>>>>>

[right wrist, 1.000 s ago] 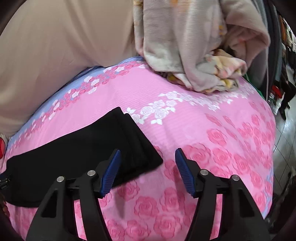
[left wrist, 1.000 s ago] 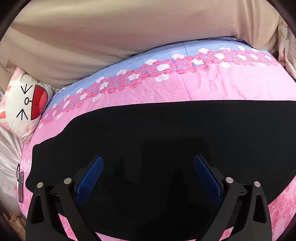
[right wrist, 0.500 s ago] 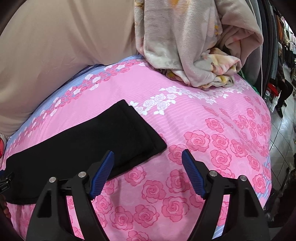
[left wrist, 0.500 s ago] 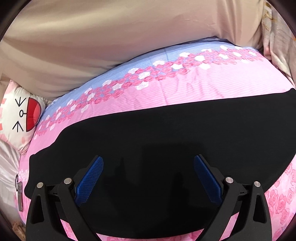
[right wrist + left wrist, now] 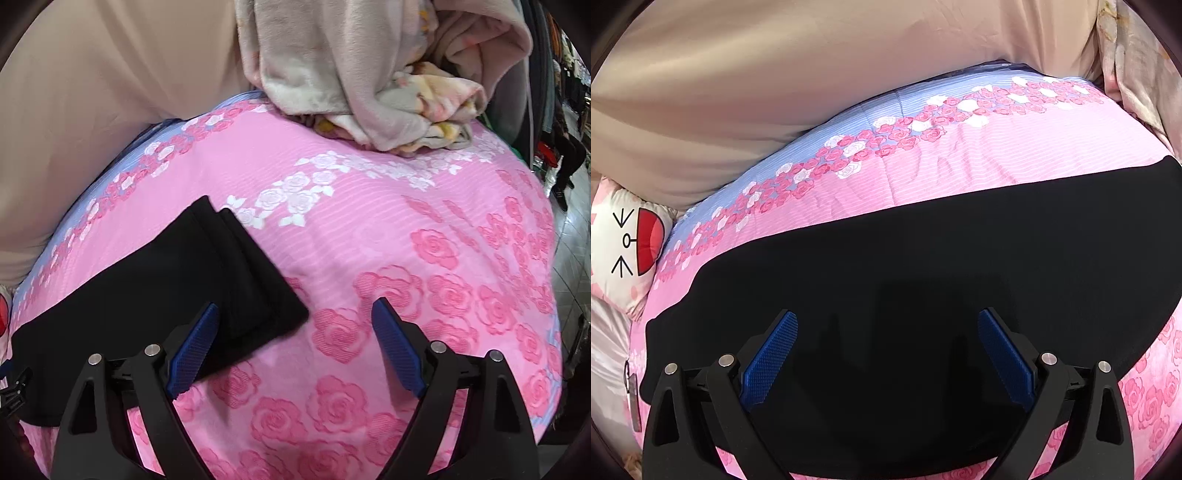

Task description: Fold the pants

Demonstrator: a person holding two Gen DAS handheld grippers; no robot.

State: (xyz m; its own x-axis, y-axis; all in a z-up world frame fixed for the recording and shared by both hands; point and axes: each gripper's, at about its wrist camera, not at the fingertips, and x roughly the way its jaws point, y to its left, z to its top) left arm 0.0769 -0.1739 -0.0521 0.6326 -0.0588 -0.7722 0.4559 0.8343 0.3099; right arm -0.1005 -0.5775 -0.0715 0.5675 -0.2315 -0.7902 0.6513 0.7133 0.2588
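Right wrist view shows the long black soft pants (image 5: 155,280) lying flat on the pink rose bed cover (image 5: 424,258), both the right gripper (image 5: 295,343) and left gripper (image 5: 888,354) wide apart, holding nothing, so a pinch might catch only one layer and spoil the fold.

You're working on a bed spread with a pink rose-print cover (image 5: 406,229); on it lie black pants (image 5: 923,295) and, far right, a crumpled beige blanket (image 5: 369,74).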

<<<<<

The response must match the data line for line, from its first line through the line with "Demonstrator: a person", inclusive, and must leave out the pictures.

--- REPLY ---
[right wrist, 1.000 s ago] 
[left wrist, 1.000 s ago] 
[right wrist, 0.500 s ago] 
[left wrist, 0.500 s ago] 
[right wrist + left wrist, now] 

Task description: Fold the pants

Demonstrator: a person holding two Gen DAS handheld grippers; no robot.

The output for this exercise is finished.